■ Problem statement
In the listing below, how many lines hold "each"? Give the number only.

■ Supplied data
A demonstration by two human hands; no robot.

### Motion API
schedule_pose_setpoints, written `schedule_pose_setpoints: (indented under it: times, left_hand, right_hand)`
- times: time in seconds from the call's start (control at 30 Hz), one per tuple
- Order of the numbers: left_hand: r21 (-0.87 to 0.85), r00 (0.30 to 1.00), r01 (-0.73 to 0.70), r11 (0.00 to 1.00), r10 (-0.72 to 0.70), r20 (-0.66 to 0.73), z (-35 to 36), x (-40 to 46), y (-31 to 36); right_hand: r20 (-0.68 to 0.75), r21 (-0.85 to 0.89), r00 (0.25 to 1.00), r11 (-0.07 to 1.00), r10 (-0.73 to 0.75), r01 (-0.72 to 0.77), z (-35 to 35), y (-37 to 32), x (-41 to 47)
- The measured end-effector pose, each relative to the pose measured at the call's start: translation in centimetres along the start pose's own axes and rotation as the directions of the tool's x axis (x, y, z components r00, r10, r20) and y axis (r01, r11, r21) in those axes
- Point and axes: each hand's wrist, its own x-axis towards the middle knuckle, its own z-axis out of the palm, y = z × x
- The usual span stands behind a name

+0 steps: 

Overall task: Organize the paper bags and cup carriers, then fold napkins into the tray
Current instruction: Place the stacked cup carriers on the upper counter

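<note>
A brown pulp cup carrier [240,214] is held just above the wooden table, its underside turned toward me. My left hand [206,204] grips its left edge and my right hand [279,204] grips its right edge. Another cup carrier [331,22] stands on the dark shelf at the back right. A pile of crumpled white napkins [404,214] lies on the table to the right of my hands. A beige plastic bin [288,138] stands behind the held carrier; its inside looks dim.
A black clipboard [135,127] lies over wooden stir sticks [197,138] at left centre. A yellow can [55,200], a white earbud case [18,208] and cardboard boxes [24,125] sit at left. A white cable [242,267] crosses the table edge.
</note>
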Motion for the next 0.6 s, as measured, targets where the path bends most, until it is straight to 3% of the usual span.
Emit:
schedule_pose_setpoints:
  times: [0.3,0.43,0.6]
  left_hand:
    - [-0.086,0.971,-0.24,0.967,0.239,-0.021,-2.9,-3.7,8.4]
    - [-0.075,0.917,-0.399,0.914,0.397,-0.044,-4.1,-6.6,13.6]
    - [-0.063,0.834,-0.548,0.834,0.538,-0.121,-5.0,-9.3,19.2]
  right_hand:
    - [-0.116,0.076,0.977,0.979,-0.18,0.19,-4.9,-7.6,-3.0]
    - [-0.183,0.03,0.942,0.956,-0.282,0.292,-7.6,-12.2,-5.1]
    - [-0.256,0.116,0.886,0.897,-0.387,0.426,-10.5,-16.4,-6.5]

■ Answer to this problem
2